In "Battle Nexus: New York," Big Mama secretly attaches a control device and its associated magic ring to the Shredder, placing him under her control. When the ring is removed from Big Mama during the fight, the Foot Recruit claims it. The Shredder destroys the Grand Nexus Hotel, flying out into the city with the Foot Recruit on his back.

The Foot Recruit tries to take the collar of the Shredder to no avail until the Turtles, seeking a way to defeat him, learn of a weapon in the Twilight Realm, who is actually Karai, and recover her. The Shredder regains his sapience in the process. He attacks the Turtle's lair, with the lair destroyed and Karai defeated, the Turtles escaped with Todd while Splinter and Draxum, who has since reformed, remain behind to buy them time and are captured.

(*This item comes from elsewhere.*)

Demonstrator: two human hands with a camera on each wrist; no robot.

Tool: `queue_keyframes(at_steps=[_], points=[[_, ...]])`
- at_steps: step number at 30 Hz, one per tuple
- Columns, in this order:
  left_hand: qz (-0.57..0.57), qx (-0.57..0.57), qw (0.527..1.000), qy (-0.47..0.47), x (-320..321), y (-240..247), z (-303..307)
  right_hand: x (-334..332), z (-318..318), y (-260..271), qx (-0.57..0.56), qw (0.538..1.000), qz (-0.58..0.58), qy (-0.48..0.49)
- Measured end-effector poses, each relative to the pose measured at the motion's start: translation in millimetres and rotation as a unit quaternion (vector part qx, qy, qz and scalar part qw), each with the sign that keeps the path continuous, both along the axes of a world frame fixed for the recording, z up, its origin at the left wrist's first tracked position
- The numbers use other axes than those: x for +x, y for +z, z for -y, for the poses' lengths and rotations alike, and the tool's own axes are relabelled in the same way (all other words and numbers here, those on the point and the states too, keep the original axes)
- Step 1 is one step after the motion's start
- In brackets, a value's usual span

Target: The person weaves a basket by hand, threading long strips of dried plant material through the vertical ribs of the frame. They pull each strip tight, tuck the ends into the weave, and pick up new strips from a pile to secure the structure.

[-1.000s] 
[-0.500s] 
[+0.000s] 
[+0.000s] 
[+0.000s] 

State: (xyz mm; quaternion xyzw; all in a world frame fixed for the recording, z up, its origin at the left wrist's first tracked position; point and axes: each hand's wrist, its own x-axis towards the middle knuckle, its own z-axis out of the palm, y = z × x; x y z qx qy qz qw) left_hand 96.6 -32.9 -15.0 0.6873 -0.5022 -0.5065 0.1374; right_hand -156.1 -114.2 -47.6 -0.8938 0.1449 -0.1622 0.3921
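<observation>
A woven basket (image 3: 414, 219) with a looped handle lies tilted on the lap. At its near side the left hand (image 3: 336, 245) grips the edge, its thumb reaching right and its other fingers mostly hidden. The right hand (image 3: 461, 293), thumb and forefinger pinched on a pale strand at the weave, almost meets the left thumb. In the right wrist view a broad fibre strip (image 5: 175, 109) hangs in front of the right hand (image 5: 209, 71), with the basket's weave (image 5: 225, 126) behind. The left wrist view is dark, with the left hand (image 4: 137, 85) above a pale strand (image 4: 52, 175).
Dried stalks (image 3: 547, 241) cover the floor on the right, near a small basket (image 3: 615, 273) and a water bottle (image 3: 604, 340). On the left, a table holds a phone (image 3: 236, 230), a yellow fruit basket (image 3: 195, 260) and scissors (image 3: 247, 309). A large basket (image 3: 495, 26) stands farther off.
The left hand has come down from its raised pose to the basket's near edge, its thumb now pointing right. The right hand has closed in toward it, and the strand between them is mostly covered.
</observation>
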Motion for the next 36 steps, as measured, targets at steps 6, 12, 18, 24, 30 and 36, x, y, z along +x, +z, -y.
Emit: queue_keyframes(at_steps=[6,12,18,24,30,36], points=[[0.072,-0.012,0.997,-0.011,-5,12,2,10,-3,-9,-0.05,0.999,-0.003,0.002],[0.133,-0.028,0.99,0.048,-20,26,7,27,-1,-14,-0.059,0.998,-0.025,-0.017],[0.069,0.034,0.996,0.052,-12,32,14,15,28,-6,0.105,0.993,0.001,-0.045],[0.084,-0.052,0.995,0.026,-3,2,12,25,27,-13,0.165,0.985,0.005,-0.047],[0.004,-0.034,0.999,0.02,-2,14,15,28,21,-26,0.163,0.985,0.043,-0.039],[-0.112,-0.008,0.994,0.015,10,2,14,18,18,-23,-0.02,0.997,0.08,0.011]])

The Shredder starts extracting Hamato Yoshi's essence with the Empyrean, but the Turtles arrive with their Hamato ninpo unlocked and Karai's spirit within April's body. The Shredder tries to absorb Yoshi's essence but the Foot Recruit, having a change of heart, saves Splinter. The Turtles and Splinter with the help of their allies and the spirit of ancient Hamatos, destroy the Shredder's armor and free Oroku Saki, whose spirit moves on to the afterlife.

==Films==
The Shredder was portrayed by James Saito in the first film and by François Chau in the second, while his Super Shredder form was portrayed by professional wrestler Kevin Nash. In all cases, the character was voiced by David McCharen. Oroku Saki (in flashback form) is portrayed by an unknown stuntman.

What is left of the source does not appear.